» **What is required**
In the data below, find the line with "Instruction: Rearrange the" and output it along with every later line, exactly, but not the pictures.
#### Dataset excerpt ####
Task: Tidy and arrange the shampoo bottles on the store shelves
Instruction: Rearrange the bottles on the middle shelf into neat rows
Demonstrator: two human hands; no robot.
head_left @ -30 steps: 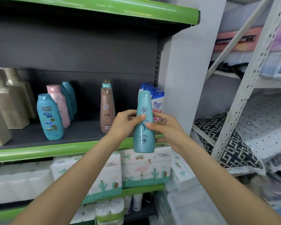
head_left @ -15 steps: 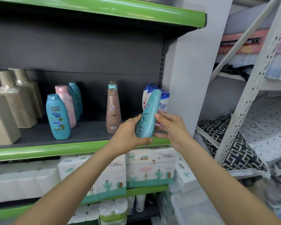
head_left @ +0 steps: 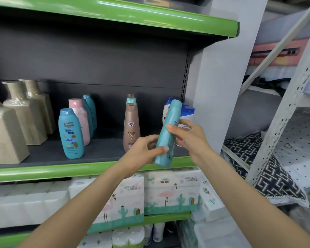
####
» **Task answer**
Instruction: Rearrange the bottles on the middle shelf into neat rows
Demonstrator: two human hands; no robot.
head_left @ -30 steps: 
head_left @ -15 steps: 
head_left @ +0 steps: 

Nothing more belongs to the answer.